860 F.3d at 340. The same assumption can be applied in the instant case as well.

Under either the APA or § 405(g), the Secretary's factual determinations must be upheld unless they are not supported by substantial evidence in the record. "Substantial evidence is that which is relevant and sufficient for a reasonable mind to accept as adequate to support a conclusion; it must be more than a scintilla, but it need not be a preponderance." Anthony v. Sullivan, 954 F.2d 289, 295 (5th Cir. 1992) (citing Richardson v. Peraltes, 402 U.S. 389, 401 (1971); see also Girling Health Care, Inc., 85 F.3d at 215 (citing Richardson and applying the same substantial evidence standard in the context of Medicare reimbursement). In applying the substantial evidence standard, the Fifth Circuit has "consistently held that the Secretary, not the courts, has the duty to weigh the evidence, resolve material conflicts in the evidence, and decide the case." Johnson v. Bowen, 864 F.2d 340, 347 (5th Cir. 1988) (citing Chaparro v. Bowen, 815 F.2d 1008, 1011 (5th Cir. 1987)). "If supported by substantial evidence, the decision of the Secretary is conclusive and must be affirmed." Sid Peterson Mem'l Hosp. v. Thompson, 274 F.3d 301, 311 (5th Cir. 2001) (citing Richardson, 402 U.S. at 391).

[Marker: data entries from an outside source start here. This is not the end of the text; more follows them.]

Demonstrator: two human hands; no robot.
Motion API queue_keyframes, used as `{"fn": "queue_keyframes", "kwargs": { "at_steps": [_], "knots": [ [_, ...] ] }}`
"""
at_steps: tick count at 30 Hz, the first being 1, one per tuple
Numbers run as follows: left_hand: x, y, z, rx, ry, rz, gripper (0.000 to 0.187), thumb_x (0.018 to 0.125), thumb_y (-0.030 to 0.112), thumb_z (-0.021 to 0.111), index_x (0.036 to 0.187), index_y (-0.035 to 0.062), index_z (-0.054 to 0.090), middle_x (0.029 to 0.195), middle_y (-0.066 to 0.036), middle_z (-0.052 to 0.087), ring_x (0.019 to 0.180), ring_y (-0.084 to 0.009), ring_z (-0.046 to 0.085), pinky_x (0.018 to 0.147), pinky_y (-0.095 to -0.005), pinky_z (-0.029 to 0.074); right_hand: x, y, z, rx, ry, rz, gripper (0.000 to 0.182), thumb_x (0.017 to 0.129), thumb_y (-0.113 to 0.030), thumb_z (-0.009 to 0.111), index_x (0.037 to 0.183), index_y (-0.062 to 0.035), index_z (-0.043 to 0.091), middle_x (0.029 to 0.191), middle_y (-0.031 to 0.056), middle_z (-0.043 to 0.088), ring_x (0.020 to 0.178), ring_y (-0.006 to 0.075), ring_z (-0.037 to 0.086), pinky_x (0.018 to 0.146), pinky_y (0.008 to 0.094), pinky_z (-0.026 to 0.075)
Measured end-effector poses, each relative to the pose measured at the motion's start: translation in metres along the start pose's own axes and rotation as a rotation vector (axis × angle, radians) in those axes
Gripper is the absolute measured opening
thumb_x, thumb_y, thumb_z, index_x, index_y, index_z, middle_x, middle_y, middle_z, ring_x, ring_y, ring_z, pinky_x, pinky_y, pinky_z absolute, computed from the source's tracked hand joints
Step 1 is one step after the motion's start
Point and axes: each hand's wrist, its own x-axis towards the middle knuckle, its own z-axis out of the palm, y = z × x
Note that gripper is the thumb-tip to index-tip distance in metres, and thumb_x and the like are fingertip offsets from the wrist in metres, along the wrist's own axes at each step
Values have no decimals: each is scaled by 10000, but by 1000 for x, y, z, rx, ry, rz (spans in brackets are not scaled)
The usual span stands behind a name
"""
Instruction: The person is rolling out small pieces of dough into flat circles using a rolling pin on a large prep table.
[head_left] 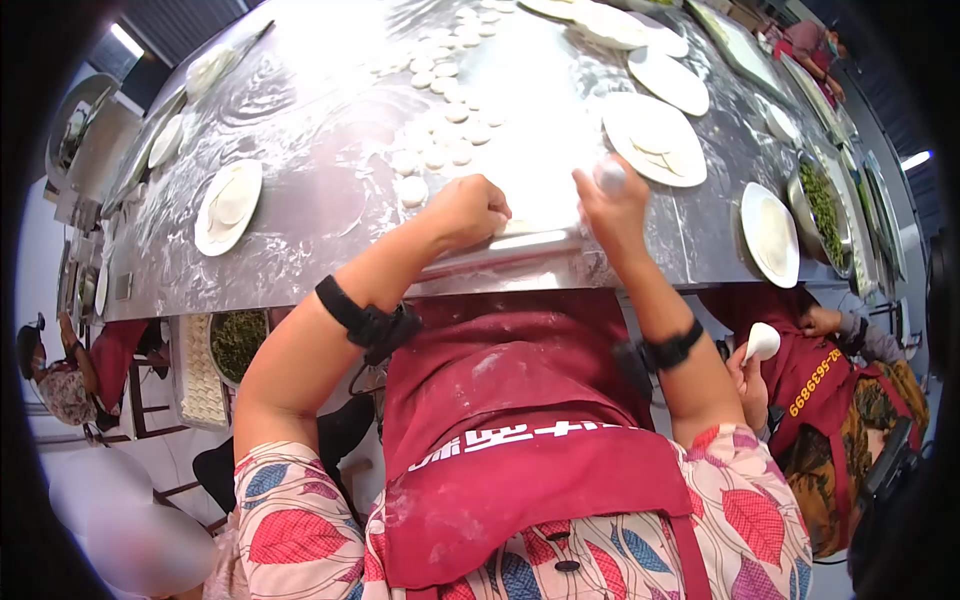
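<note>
My left hand (470,213) is closed, its fingertips pinching the edge of a pale dough wrapper (515,228) near the table's front edge. Glare washes out most of the wrapper's outline. To the right, my right hand (617,212) wraps around a short rolling pin (609,175), whose rounded, blurred end sticks up above the fist. Small flattened dough pieces (455,112) lie scattered beyond my left hand, with one dough disc (411,191) close to the forearm. A white plate (690,172) bearing rolled wrappers sits just past my right hand.
Flour covers the metal table (320,190). A plate of wrappers (228,208) stands left; another plate (769,235) and a bowl of chopped greens (824,205) stand right. A co-worker's hand (748,380) at right holds a white wrapper. A tray of dumplings (203,370) is lower left.
</note>
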Motion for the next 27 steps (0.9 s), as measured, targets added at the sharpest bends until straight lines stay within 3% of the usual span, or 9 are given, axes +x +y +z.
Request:
{"fn": "queue_keyframes", "kwargs": {
  "at_steps": [4, 9, 13, 14, 18, 21, 23, 25, 27],
  "knots": [
    [8, 7, -2, 57, -2, 59, 172, 747, 136, 659, 863, 18, 704, 793, -172, 681, 778, -263, 666, 723, -360, 509, 26, 9, 16, -61, -35, 33, 199, 743, -65, 726, 783, -2, 541, 600, 84, 576, 520, 136, 541, 497, 298, 430],
    [0, -4, -3, -31, 9, 69, 182, 715, 109, 638, 848, -12, 667, 787, -165, 673, 753, -257, 654, 704, -350, 504, -39, -22, -23, 2, -17, 107, 234, 730, -51, 734, 710, -17, 503, 558, 77, 550, 502, 141, 555, 484, 294, 433],
    [-5, 0, -10, -173, -164, -32, 166, 717, 37, 605, 867, -10, 659, 800, -147, 678, 779, -255, 654, 713, -355, 503, -20, -6, -11, -40, 10, 41, 220, 737, -50, 723, 721, -14, 507, 555, 84, 545, 507, 145, 555, 485, 297, 432],
    [-3, 1, -10, -7, -100, 84, 157, 736, 53, 602, 866, -6, 665, 799, -166, 673, 800, -274, 655, 737, -357, 501, -2, -3, 0, -48, 12, 6, 223, 738, -57, 724, 722, -14, 506, 554, 85, 546, 503, 151, 552, 483, 302, 430],
    [10, 4, -3, 74, 20, 106, 169, 745, 105, 603, 858, 2, 674, 801, -210, 656, 802, -317, 644, 746, -375, 494, 31, 10, 22, -66, -29, -17, 229, 744, -75, 721, 728, -16, 500, 556, 92, 551, 502, 170, 553, 483, 308, 428],
    [3, 6, -6, 89, -80, 142, 170, 742, 105, 602, 856, 1, 672, 800, -203, 658, 792, -317, 642, 735, -376, 492, -2, -1, -5, -106, -28, 2, 230, 751, -66, 715, 727, -17, 492, 558, 85, 556, 522, 152, 568, 487, 294, 435],
    [1, -4, -3, -3, -91, 88, 179, 745, 115, 605, 868, 1, 667, 801, -197, 659, 797, -315, 641, 734, -373, 492, -33, -26, -22, 31, -73, 164, 214, 761, -56, 706, 734, -18, 498, 561, 73, 561, 540, 131, 575, 494, 281, 441],
    [-2, -7, -1, -142, -174, 8, 185, 756, 127, 608, 879, 1, 665, 805, -196, 659, 806, -318, 639, 741, -372, 491, -34, -21, -17, 84, -57, 121, 207, 768, -50, 703, 746, -5, 502, 558, 63, 562, 539, 117, 565, 497, 277, 442],
    [3, 2, 2, 26, -93, 115, 191, 806, 150, 596, 884, -17, 646, 829, -184, 658, 795, -296, 634, 725, -372, 483, 1, -7, 1, -35, -9, 41, 210, 765, -56, 707, 761, 4, 506, 559, 72, 565, 525, 130, 559, 499, 283, 443]
  ]
}}
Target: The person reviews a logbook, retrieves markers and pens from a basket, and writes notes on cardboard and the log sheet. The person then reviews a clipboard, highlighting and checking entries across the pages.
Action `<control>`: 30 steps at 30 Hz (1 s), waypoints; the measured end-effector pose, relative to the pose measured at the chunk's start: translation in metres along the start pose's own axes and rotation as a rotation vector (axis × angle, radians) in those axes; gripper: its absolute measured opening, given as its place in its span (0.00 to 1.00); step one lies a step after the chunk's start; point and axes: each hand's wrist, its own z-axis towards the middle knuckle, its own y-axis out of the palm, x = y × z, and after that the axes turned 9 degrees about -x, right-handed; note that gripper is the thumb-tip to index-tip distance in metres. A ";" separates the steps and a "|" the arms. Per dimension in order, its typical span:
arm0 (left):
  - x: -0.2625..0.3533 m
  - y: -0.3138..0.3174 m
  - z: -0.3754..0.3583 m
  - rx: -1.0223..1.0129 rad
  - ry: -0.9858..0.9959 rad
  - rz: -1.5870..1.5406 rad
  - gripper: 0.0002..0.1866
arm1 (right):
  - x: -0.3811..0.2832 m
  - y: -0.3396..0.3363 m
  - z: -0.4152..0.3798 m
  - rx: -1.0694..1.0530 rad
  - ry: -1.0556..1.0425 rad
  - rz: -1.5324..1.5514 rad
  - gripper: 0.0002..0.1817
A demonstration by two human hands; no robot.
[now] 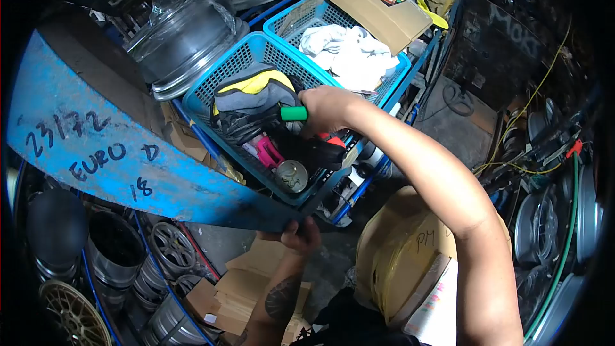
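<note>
My left hand (301,236) is closed on the narrow lower right end of a blue-painted curved panel (109,154). Dark handwriting on the panel reads "23/72 EURO D 18", and its paint is scuffed. My right hand (328,110) reaches into a blue plastic basket (256,41), its fingers partly hidden. A short green cylinder (294,113) sticks out of its closed grip. Grey and yellow cloth (253,90), a pink plastic item (264,151), a round metal-topped can (292,175) and dark items lie around it in the basket.
A second blue basket (291,19) holds white cloth (349,51) beneath a cardboard box (375,3). Wheel rims (186,38) stand behind, with more rims (173,247) lower left. A large round cardboard-wrapped package (400,250) sits close on the right; flattened cardboard (250,282) lies below.
</note>
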 end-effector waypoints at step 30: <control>0.010 -0.001 0.003 0.084 -0.090 0.006 0.29 | 0.034 0.034 -0.006 0.297 -0.233 -0.067 0.14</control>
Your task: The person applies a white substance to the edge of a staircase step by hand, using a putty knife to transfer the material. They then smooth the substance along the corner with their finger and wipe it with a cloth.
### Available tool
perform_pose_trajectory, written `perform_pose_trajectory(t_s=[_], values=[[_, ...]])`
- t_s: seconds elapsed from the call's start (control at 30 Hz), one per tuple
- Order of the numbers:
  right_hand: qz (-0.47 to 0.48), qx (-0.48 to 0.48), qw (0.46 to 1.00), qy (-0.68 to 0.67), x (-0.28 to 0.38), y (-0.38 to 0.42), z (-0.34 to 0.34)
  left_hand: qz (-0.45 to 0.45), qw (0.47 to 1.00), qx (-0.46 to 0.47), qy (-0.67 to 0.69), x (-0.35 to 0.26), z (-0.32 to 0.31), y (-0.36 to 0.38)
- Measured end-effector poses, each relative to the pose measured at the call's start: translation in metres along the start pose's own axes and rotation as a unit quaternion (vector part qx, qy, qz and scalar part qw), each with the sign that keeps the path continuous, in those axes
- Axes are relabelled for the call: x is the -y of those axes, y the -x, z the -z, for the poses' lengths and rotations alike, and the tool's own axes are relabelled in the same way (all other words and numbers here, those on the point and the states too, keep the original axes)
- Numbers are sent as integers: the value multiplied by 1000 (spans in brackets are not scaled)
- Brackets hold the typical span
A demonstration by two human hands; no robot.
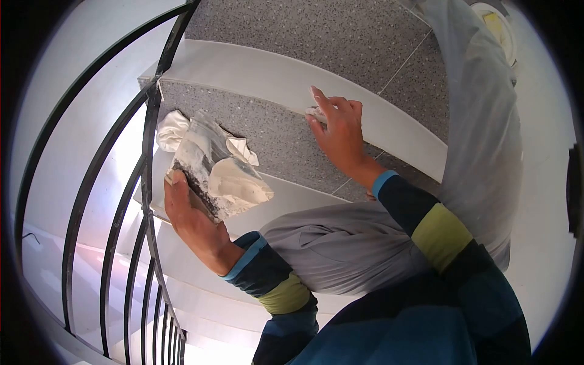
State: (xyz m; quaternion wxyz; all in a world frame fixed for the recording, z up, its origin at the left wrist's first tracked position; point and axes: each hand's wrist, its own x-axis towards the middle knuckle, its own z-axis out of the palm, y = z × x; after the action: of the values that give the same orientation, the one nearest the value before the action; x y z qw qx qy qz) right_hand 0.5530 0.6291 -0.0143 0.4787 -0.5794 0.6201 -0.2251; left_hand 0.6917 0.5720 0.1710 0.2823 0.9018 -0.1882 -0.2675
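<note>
My left hand (196, 216) grips the near left edge of a flat plate smeared with white putty (240, 182), thumb on top. The plate looks partly see-through or shiny, with dark, crusted patches near my thumb and a thick smooth mound at its right. My right hand (340, 128) is beside the white stair riser (274, 64), at its lower edge where it meets the speckled grey tread. Its index finger stretches out, the thumb sits lower, and the fingertips are coated white. A crumpled white bag or cloth (173, 129) lies on the tread behind the plate.
A black metal railing (109, 158) runs along the left side, close to my left hand. Another speckled tread (304, 27) lies above the riser. At the top right stands a round white container (496, 30) with something yellow inside. My grey-trousered leg (340, 243) is bent on the stairs.
</note>
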Motion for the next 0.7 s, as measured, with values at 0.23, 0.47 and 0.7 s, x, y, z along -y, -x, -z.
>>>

Federal courts have often had occasion to apply the substantial evidence standard in the context of judicial review of Social Security disability decisions, which, like review of Medicare decisions, are governed by 42 U.S.C. § 405(g). Family Rehab., Inc. v. Azar, 886 F.3d 496, 501 n.4 (5th Cir. 2018) (noting that § 405(g) "has been made applicable to Medicare by 42 U.S.C. § 1395ff(b)(1)(A)"). The Supreme Court has "adhered to that [substantial evidence] definition in varying statutory situations." Richardson, 402 U.S. at 401 (citations omitted). Consistent with this, the Fifth Circuit has applied the same substantial evidence standard in the context of judicial review governed by the APA: "Substantial evidence is more than a scintilla, less than a preponderance, and is such relevant evidence as a reasonable mind might accept as adequate to support a conclusion." Brown v. Napolitano, 391 F. App'x 346, 350 (5th Cir. 2010) (quoting Hames v. Heckler, 707 F.2d 162, 164 (5th Cir. 1983)).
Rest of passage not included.